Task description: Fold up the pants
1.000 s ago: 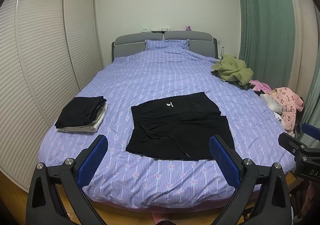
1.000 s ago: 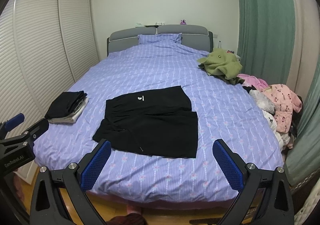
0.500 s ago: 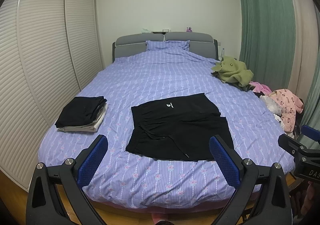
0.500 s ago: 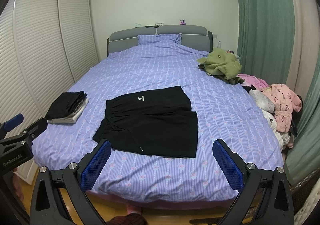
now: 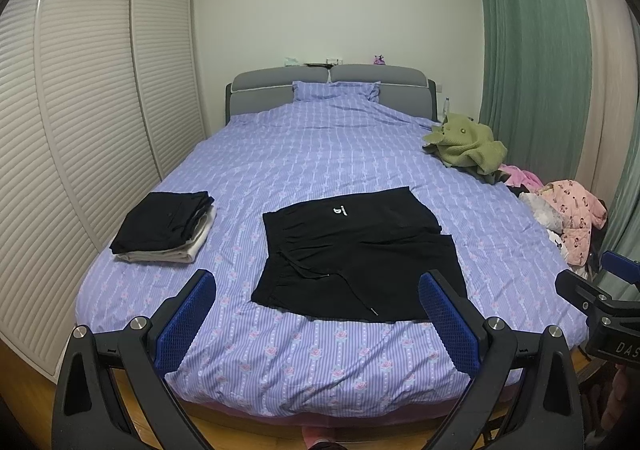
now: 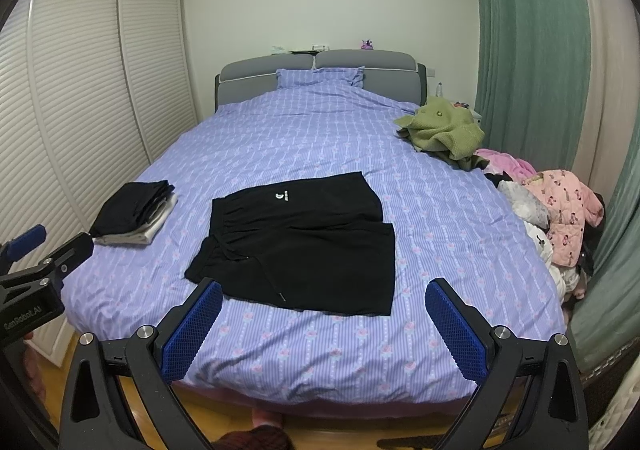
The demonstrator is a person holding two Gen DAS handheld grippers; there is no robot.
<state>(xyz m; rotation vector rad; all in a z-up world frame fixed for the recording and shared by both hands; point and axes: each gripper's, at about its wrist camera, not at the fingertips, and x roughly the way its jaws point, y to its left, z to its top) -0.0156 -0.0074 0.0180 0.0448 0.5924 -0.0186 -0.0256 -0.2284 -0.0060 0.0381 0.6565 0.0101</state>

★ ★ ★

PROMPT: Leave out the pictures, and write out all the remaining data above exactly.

ANSWER FOR THIS EXERCISE:
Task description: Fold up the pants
1.000 s ago: 
1.000 s ago: 
0.500 s ago: 
0.500 s ago: 
now: 
now: 
The demonstrator is a person holding two Gen DAS handheld grippers; there is no robot.
<state>(xyz m; rotation vector rad; all in a z-up world frame fixed for the recording and shared by both hands; point and axes: each gripper's, at about its wrist camera, not at the fingertips, and x roughly the way its jaws point, y to its left, z to its top) -0.0156 -0.0074 0.0180 0.0448 0.5924 -0.0186 -0.0256 -0.2284 -0.0060 0.0381 0.6565 0.0101</state>

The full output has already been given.